Activation of the Complement Cascade

Complement fixation by antibody is essential for the pathogenesis of acute and hyperacute rejection (13). The binding of DSA to a cell surface antigen expressed on the allograft may trigger the classical complement pathway, a component of the innate immune system (14). The complement component C1q binds to structures in two or more Fc domains of IgM or IgG, which causes C1q to undergo a conformational change, which allows the enzymatic components C1r and C1s in the collagenous portion of the antibody-bound C1q to cleave C4 molecules (13). This initiation step then leads to the recruitment of other proteins in order to form the C3 convertase protein complex. Activation of C3 leads to the generation of two pro-inflammatory anaphylatoxins, C3a and C5a, and the membrane attack complex that eventually forms a pore in the membrane of the target and induces cell death. The classical pathway is only one of three methods of complement activation, the others being the alternative pathway and the lectin pathway, and all three pathways converge at the point of C3 cleavage (13). C4d is a split product of C4 groups, which remains covalently bound to the tissue and is thereby a durable in situ marker of complement activation. Detection of C4d deposition in capillaries has proved to be the most reliable marker of ABMR (15). Although the peritubular capillary C4d detection is important, it is not necessary to diagnosis ABMR, since the presence of DSA has the potential to cause transplant glomerulopathy and graft loss due to complement-independent mechanisms (16).

Antibody-Dependent Cell-Mediated Cytotoxicity

In addition to activating complement-dependent cytotoxicity against the allograft, antibodies can mount immune responses through interacting with Fc receptors (FcγRs), which are widely expressed throughout the hematopoietic system (17). Three different classes of FcγRs, known as FcγRI (CD64), FcγRII (CD32) with A, B, and C isoforms, and FcγRIII (CD16) with A and B isoforms, have been recognized in humans.
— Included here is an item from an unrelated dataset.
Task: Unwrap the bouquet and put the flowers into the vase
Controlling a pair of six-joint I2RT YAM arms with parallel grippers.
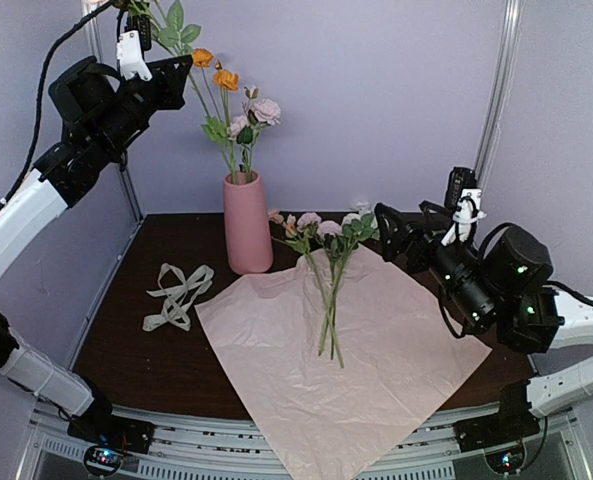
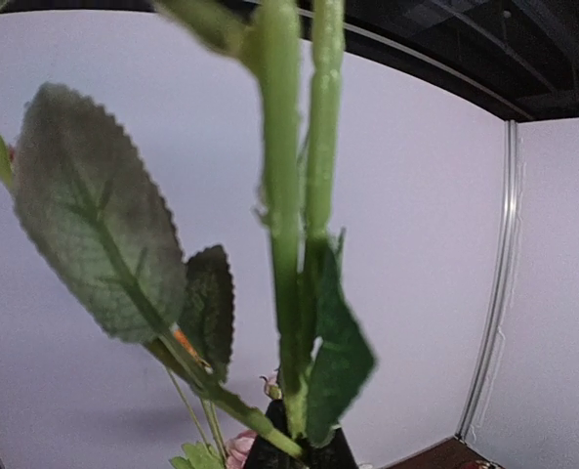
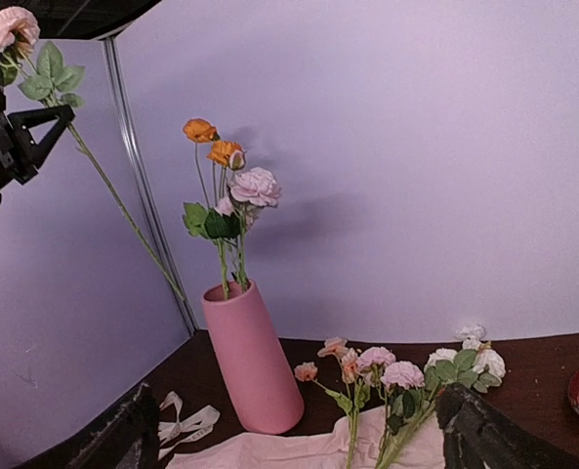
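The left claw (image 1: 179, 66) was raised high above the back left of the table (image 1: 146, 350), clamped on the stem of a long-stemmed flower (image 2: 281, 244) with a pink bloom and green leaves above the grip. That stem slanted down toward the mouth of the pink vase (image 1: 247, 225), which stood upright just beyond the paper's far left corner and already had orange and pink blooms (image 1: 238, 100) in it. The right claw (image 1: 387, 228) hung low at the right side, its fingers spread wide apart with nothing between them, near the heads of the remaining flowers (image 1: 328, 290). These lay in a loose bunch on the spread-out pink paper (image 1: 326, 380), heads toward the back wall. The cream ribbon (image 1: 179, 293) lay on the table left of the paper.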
Except FcγRIIIB that is present mainly on neutrophils, all other FcγRs are activating receptors. Innate immune effector cells, including monocytes, macrophages, dendritic cells (DCs), basophils, and mast cells, coexpress activating and inhibitory FcγRs, whereas B-cells express the inhibitory receptor FcγRIIB (17). Natural killer (NK) cells, particularly those with CD56dim CD16+ phenotype express activating low-affinity FcγRIIIA. NK cells are regarded as the key effector cells mediating antibody-dependent cell-mediated cytotoxicity (ADCC) function since NK cells are the only subset that do not coexpress the inhibitory FcγRIIB (18).

Infiltration of recipient NK cells into the renal (19), cardiac (20), lung (21), and liver (22) allografts shortly following transplantation have been observed indicating a role for human NK cells in solid organ transplantation. Direct evidence for the role of NK cells in microcirculation injury during ABMR comes from the findings of NK cells and NK cell transcripts in kidney biopsies from patients with donor-specific HLA antibodies (23, 24). Mechanistic studies confirming the role of DSA-dependent NK cell-mediated cytotoxicity in organ allograft rejections is lacking (25). However, clinical trials with cancer therapeutic antibodies have shown that the induction of NK cell-mediated ADCC have direct bearing on organ allograft rejection. For example, rituximab, a chimeric mouse-human IgG1 monoclonal antibody that recognizes the CD20 antigen expressed on mature B-cells, is used to treat patients with B-cell lymphomas and autoimmune disorders. Both quantitative and qualitative differences in NK cell function are correlated with rituximab clinical activity, suggesting that ADCC performed by NK cells may be a primary mechanism of rituximab activity (26). Furthermore, responses to rituximab may depend on polymorphisms present in the FcRIIIA receptor, a receptor mainly expressed on NK cells (27, 28). Several other antibodies are currently being evaluated in the clinic and, for many of them, their effect seems to be mediated at least in part by NK cell-mediated ADCC (29). In addition to ADCC, on FcγRIIIA stimulation, NK cells produce cytokines and chemokines, including interferon-γ (IFN-γ), which may induce HLA expression on endothelial cells, thus providing more antigenic targets for antibodies and shortening graft survival (30). More understanding of FcγRIIIA-mediated regulation of NK cell function is critical in order to define the role of NK cell transcripts in kidney biopsies from patients with donor-specific HLA antibodies.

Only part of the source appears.